India Must Lead US Strategy, Not Pakistan: Hudson Institute Debate
Synopsis
Key Takeaways
Washington, April 24 — A sharp policy debate over US strategic priorities in South Asia erupted at the Hudson Institute, with senior officials and analysts clashing over whether Washington can meaningfully engage Pakistan without undermining its deeper, more consequential partnership with India. The discussion, held during the New India Conference, brought together top voices to assess India's expanding global role at a moment of significant geopolitical flux.
Campbell's Unambiguous Stand: India in Capital Letters
Kurt Campbell, former US Deputy Secretary of State, delivered the most direct assessment of the evening. He argued that American strategic interests must be unequivocally anchored in New Delhi, not split between competing South Asian capitals.
"Peace and stability are reinforced… by a closer relationship between the United States and India, and an absolute clarity that all our strategic interests lie in Delhi," Campbell said.
He went further, drawing a stark contrast in how Washington should perceive the two relationships: "The India relationship is in capital letters and Pakistan really doesn't even appear in the paragraph." This framing was notable coming from a former senior State Department official who shaped much of the Biden administration's Indo-Pacific policy.
Ram Madhav Pushes Back Against 'Hyphenation' of India-Pakistan
Ram Madhav, a senior figure associated with India's strategic policy community, echoed frustration over the persistent tendency in Washington to treat India and Pakistan as a paired unit in foreign policy calculations — a practice known as "hyphenation."

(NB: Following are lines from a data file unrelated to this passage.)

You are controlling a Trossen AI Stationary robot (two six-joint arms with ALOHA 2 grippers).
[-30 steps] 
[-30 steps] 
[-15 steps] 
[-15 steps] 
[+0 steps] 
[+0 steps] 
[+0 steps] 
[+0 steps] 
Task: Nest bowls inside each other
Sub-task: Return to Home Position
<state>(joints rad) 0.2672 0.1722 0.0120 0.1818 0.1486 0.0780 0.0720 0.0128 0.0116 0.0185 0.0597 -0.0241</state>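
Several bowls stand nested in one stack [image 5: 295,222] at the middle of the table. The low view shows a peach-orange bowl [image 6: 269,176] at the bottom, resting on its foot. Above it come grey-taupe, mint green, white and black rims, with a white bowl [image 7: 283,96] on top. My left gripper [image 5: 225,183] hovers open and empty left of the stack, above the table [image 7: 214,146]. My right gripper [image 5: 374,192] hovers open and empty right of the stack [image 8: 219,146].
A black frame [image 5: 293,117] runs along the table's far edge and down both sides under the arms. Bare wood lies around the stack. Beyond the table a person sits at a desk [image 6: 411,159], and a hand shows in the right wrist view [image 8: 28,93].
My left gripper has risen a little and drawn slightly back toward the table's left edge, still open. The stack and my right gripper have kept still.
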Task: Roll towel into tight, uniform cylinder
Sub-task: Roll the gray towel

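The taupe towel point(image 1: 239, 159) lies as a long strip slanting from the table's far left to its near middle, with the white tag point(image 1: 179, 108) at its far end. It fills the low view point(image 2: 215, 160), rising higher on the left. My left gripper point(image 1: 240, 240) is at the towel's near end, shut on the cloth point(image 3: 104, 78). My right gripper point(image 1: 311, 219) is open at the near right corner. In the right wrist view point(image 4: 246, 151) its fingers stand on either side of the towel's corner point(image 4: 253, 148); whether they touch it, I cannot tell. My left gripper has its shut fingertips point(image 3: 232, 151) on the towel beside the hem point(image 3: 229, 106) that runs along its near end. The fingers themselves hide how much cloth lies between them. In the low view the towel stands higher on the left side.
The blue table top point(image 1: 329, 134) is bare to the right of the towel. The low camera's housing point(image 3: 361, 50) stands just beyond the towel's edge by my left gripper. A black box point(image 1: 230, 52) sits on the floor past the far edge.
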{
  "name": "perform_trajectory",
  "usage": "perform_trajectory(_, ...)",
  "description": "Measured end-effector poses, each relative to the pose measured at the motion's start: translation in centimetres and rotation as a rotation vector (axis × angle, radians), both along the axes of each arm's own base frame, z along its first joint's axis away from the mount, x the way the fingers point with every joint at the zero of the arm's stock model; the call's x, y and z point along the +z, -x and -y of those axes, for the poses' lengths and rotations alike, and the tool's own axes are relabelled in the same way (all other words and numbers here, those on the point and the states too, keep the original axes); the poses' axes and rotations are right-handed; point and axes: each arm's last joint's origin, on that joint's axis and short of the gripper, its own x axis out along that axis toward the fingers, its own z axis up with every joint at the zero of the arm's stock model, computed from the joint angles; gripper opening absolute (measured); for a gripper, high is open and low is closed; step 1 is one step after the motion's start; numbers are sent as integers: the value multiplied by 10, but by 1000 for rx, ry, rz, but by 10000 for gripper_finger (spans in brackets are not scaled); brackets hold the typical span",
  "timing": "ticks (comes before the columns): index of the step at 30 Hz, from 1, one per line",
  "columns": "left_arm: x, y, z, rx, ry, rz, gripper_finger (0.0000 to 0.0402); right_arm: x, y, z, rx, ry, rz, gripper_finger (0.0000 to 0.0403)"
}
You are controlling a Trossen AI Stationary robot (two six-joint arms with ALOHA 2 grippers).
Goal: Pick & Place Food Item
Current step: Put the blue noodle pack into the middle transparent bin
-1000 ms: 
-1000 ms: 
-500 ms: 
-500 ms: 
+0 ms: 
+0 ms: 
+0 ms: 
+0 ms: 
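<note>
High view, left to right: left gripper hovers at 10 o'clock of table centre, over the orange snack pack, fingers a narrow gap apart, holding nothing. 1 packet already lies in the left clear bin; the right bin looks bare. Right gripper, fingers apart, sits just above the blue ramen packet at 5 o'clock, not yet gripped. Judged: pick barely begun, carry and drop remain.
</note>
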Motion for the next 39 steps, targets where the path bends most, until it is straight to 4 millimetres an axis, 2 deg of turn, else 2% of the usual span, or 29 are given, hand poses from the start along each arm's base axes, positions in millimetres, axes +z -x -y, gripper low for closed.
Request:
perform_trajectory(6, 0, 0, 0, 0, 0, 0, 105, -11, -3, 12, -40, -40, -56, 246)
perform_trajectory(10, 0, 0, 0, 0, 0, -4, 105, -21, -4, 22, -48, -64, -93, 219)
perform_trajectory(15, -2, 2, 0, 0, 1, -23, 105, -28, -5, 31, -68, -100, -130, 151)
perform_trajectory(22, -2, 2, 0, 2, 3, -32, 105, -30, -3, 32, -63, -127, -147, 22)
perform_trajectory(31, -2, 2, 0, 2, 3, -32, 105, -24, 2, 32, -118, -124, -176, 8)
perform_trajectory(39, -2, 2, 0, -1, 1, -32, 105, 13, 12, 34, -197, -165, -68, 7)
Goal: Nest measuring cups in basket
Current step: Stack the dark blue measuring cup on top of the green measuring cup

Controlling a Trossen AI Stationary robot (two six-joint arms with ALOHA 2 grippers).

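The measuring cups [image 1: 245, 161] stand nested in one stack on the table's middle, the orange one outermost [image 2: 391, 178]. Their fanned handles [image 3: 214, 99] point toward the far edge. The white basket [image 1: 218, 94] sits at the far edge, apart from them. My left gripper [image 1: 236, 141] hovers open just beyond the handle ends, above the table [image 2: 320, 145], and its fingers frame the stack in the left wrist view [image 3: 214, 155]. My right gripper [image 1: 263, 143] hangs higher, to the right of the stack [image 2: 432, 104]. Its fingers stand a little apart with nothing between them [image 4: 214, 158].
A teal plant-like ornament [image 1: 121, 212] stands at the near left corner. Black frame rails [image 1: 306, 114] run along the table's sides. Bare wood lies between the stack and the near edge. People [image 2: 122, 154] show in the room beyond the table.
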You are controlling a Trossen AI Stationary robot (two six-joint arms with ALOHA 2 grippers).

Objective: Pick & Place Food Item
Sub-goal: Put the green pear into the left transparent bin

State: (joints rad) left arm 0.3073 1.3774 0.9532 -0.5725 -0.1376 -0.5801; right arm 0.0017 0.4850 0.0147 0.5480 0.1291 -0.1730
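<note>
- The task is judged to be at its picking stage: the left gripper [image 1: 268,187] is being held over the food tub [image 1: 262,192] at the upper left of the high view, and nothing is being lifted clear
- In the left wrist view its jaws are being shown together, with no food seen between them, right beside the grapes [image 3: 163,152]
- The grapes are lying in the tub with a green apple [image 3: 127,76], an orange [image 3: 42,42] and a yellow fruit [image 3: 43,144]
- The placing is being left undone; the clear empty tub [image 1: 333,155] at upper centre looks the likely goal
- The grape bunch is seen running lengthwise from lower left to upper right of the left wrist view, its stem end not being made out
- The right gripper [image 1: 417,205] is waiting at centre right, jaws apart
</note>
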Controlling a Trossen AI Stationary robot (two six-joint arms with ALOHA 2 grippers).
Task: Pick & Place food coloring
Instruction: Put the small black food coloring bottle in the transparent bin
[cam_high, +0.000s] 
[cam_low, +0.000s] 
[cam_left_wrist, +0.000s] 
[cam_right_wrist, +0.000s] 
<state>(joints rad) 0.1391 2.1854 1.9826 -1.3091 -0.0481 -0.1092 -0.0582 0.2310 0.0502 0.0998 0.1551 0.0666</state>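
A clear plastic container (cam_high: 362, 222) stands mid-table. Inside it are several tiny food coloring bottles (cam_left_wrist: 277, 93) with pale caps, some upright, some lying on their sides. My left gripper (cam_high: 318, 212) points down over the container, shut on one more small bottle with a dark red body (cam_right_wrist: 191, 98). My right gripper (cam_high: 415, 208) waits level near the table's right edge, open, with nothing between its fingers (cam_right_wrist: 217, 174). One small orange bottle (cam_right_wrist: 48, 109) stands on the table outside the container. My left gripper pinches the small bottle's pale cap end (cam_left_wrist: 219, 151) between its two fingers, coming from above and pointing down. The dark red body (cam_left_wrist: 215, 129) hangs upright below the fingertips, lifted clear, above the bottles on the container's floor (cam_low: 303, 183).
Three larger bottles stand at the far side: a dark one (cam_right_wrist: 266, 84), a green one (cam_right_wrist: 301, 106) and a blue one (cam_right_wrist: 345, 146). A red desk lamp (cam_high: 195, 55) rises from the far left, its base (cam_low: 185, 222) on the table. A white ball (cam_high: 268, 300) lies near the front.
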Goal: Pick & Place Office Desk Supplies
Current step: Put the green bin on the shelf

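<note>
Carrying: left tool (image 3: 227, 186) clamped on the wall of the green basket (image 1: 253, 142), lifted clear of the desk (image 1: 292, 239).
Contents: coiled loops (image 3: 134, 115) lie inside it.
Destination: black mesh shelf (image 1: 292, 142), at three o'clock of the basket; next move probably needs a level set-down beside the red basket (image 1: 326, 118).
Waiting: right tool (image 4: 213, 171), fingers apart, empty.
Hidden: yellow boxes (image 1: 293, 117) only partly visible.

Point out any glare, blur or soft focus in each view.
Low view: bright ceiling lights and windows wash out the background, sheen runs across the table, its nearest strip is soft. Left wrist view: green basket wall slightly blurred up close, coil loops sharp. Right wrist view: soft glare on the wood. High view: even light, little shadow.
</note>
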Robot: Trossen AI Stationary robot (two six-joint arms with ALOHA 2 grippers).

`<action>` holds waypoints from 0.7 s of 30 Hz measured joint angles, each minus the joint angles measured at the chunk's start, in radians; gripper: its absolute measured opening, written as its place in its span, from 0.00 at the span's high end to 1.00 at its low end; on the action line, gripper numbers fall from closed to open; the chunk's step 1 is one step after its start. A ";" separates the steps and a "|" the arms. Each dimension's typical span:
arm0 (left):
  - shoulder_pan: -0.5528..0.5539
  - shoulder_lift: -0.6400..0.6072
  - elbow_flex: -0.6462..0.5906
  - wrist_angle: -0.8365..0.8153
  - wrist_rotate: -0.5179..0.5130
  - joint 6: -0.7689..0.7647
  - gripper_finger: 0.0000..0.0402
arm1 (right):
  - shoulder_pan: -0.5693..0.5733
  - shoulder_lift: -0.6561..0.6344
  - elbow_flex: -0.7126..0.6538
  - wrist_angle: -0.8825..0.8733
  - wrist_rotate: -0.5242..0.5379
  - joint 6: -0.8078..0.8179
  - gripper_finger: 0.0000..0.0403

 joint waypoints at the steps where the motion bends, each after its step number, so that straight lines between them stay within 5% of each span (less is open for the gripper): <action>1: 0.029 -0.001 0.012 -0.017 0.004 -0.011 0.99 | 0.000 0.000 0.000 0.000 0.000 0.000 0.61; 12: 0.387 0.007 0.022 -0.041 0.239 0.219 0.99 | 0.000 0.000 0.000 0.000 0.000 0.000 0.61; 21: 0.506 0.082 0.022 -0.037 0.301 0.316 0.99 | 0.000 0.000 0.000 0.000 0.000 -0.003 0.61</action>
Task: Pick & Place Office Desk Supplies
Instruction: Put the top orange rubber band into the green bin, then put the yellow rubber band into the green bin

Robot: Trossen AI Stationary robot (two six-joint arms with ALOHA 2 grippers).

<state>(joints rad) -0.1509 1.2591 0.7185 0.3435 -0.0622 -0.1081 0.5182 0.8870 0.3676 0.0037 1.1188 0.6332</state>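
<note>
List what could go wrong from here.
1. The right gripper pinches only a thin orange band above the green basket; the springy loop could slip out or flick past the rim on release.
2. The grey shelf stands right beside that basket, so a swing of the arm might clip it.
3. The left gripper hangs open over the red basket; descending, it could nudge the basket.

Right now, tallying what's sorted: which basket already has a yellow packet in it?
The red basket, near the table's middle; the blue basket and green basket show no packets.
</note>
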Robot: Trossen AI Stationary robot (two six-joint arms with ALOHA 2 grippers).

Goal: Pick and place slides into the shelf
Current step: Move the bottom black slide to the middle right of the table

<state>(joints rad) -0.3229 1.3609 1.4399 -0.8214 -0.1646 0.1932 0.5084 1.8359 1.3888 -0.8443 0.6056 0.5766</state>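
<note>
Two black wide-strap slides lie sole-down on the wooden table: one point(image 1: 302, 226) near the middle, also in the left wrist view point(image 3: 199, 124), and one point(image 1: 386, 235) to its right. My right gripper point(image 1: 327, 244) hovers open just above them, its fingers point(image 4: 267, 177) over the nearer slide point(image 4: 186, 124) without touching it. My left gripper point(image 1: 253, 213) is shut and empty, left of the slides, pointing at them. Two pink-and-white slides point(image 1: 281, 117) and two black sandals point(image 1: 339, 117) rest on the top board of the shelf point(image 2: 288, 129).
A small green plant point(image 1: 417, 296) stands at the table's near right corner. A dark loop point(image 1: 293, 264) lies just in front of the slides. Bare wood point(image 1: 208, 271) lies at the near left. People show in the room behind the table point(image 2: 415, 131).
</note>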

"India's relationship is much bigger, much wider… that one should not make," Madhav said, stressing that the two bilateral ties operate at fundamentally different levels of strategic depth, economic weight, and democratic alignment.
This argument is not new — India has long resisted being bracketed with Pakistan in US policy frameworks, particularly since the Civil Nuclear Agreement of 2008 which marked a decisive shift in the US-India relationship. Yet the old reflex persists in some corners of Washington's foreign policy establishment.
Threlkeld Argues for a Non-Zero-Sum Approach
Elizabeth Threlkeld, a South Asia policy analyst, offered a more calibrated counterpoint. She argued that engaging Islamabad does not necessarily come at New Delhi's expense, particularly given Pakistan's potential utility in managing regional crises.
"I genuinely think that there is room for a relationship with both Islamabad and New Delhi," she said, pointing to Pakistan's geographic and diplomatic leverage in ongoing regional flashpoints.
"If Pakistan can leverage the relationships that it has… I think all the better," Threlkeld added, noting that escalation risks in South Asia make managing both bilateral ties a practical necessity rather than a strategic contradiction.
Strategic Ambiguity in Washington Raises Alarm
Campbell acknowledged a deeper concern: that the current uncertainty in Washington's strategic direction — marked by shifting positions on China policy, Middle East dynamics, and Indo-Pacific alliances — is generating anxiety among key partners, including India.
"There are many elements… that are not clear," he said, describing a policy environment defined by "ambiguity" and competing internal views within the US government. This admission is significant — it suggests that even advocates of a strong US-India partnership are concerned that institutional incoherence in Washington could erode the strategic trust New Delhi has placed in the relationship.
The panel also flagged the Middle East conflict and its spillover effects on global supply chains and security calculations as a complicating factor in how Washington allocates diplomatic bandwidth across regions.
Long-Term US Strategy Still Hinges on India
Despite the debate, panelists broadly agreed that the long-term trajectory of US strategy in the Indo-Pacific will be shaped primarily by its partnership with India — not by tactical engagements with Pakistan.
This consensus reflects a structural shift that has been building for over two decades. Since the US-India Civil Nuclear Deal, the Quad's revival in 2017, and the signing of foundational defence agreements like BECA and COMCASA, Washington has systematically deepened its strategic, technological, and defence ties with New Delhi.
Meanwhile, US-Pakistan relations have been repeatedly strained — by Osama bin Laden's discovery in Abbottabad in 2011, by allegations of ISI support for Taliban factions, and most recently by Islamabad's ambiguous posture on Russia's war in Ukraine. The trust deficit is structural, not incidental.
As India prepares to assume greater roles in multilateral frameworks — from the Quad to G20 leadership — the outcome of this debate in Washington will directly shape how much diplomatic capital New Delhi can extract from its partnership with the United States in the years ahead.